* _ASSIGNMENT_
Please quote exactly the lines below from the line containing "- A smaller" to the line containing "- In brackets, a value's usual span", both lines included, and nothing else.

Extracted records
Start of Block

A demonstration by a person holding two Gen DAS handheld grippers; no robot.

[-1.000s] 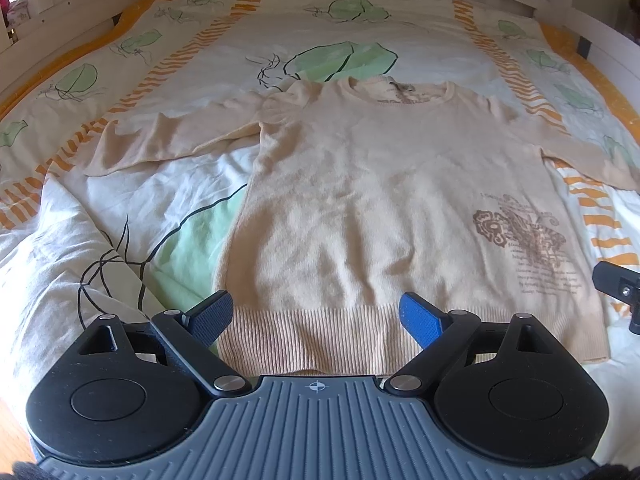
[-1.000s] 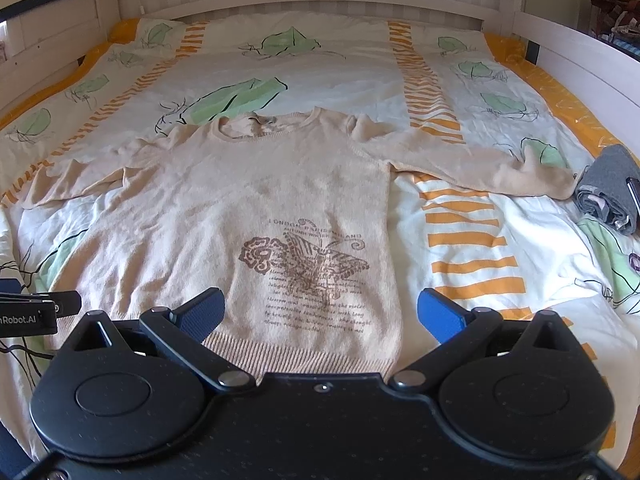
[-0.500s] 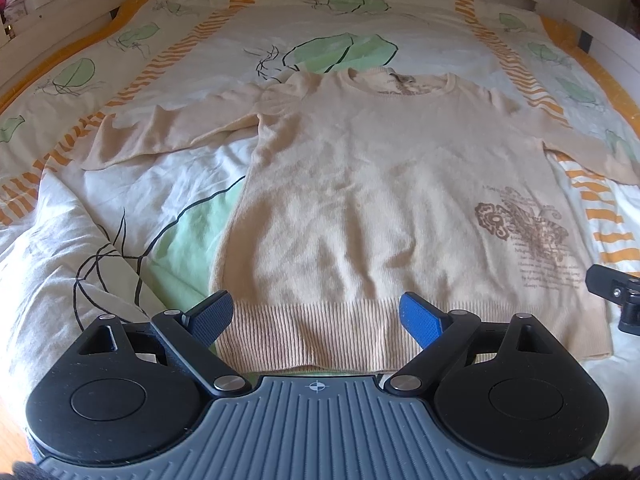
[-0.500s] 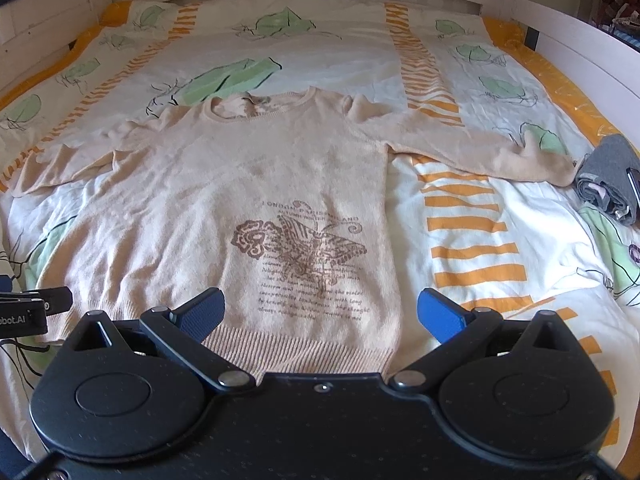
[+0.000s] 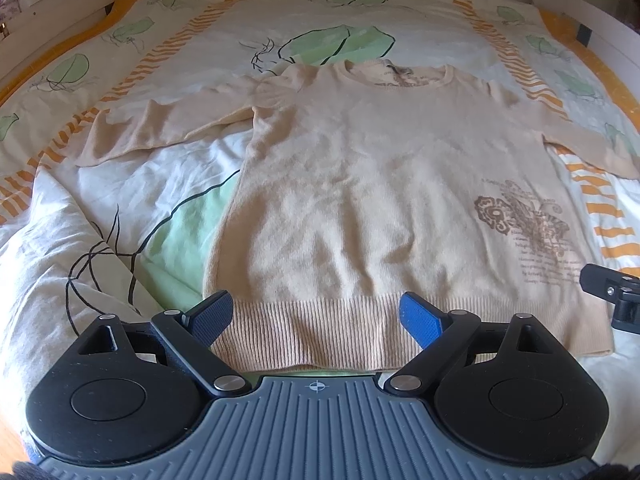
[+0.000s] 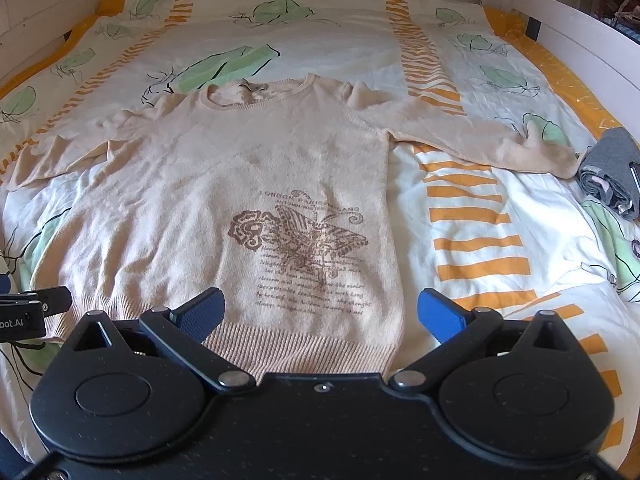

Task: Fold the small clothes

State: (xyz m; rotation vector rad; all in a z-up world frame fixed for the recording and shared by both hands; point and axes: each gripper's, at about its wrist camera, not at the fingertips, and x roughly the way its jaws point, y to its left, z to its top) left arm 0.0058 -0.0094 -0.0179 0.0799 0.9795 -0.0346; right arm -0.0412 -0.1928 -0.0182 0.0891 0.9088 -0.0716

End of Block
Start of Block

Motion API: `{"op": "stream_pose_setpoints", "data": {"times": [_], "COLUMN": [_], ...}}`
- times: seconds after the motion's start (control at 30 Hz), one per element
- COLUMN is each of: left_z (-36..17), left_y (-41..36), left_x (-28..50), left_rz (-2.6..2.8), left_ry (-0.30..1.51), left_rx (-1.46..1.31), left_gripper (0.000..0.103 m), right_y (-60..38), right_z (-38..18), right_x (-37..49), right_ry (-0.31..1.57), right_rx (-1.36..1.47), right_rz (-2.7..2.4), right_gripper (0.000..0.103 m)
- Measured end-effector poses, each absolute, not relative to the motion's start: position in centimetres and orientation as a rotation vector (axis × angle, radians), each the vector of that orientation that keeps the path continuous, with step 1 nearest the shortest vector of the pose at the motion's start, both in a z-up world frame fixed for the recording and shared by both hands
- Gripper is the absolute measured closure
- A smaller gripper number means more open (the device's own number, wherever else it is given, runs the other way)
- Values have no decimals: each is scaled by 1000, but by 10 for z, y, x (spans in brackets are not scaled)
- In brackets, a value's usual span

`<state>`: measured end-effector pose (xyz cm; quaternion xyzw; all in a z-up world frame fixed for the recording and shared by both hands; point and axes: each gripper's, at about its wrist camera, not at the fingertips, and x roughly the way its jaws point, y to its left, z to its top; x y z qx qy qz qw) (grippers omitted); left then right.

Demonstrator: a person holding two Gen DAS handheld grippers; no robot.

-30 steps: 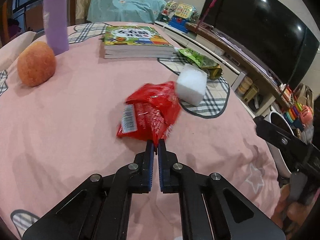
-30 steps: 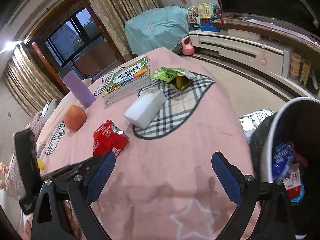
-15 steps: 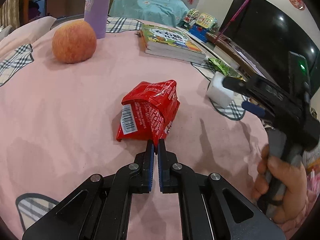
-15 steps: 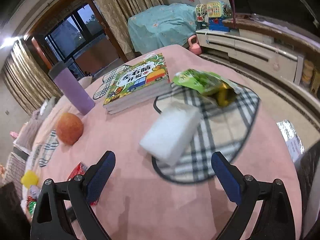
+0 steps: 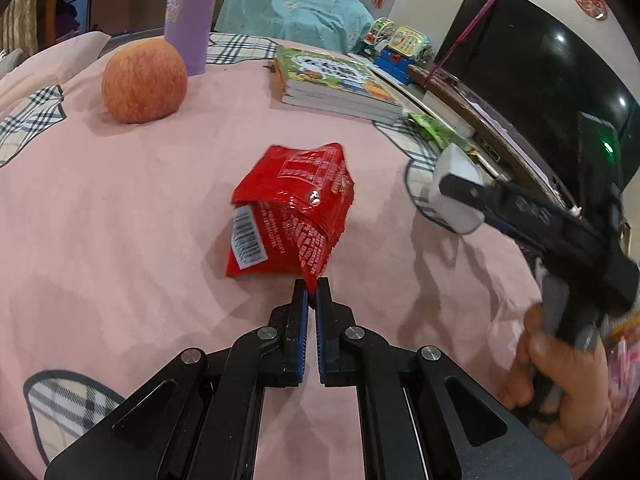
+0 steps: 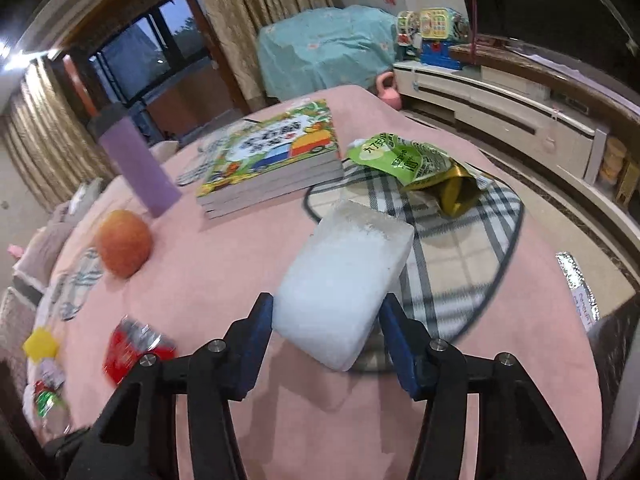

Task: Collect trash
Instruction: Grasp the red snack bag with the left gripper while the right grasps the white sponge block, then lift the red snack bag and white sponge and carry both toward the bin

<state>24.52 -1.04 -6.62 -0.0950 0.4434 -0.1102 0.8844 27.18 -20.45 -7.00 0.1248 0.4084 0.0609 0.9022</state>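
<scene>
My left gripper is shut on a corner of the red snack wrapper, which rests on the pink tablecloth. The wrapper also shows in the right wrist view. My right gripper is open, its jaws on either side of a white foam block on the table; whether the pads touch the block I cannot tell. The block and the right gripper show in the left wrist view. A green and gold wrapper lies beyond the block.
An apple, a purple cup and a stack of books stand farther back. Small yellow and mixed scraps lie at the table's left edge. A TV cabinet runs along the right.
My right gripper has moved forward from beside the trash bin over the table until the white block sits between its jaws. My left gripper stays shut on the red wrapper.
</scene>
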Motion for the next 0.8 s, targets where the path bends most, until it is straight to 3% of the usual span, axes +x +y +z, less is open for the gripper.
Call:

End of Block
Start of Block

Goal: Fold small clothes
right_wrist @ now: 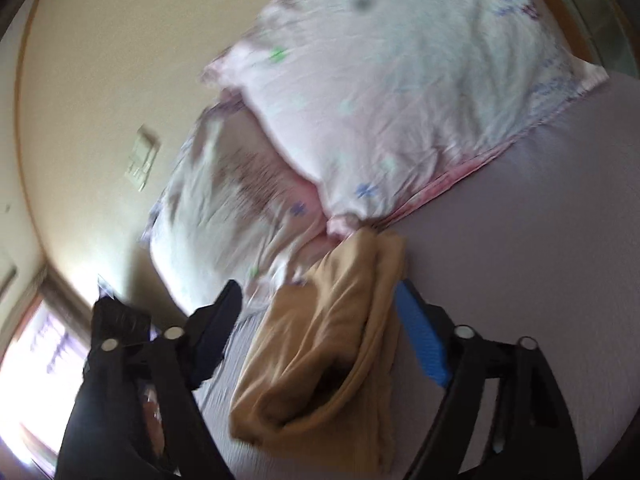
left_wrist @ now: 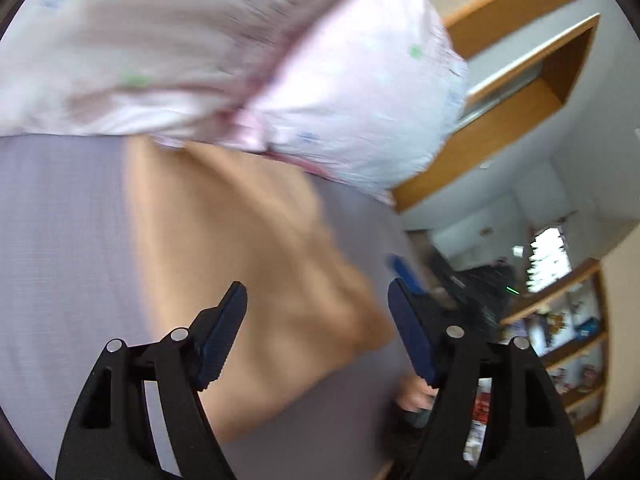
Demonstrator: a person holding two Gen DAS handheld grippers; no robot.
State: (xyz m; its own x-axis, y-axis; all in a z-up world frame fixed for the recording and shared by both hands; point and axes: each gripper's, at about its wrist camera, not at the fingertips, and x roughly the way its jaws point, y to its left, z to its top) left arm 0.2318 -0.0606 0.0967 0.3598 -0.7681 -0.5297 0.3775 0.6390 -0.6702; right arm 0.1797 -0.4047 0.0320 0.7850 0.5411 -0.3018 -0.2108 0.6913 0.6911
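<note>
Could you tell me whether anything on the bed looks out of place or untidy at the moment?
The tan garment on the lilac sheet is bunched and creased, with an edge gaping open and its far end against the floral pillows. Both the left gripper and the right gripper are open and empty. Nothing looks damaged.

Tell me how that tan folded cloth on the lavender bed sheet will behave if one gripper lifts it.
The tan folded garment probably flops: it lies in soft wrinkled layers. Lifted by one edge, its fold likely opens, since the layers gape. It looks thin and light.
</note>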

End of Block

* _ANSWER TO THIS TASK_
- A smaller gripper number means more open (the device's own number, wherever else it is given, runs the other way)
- Values have no decimals: each is scaled by 1000, but by 10 for z, y, x (spans in brackets are not scaled)
- In brackets, a value's usual span

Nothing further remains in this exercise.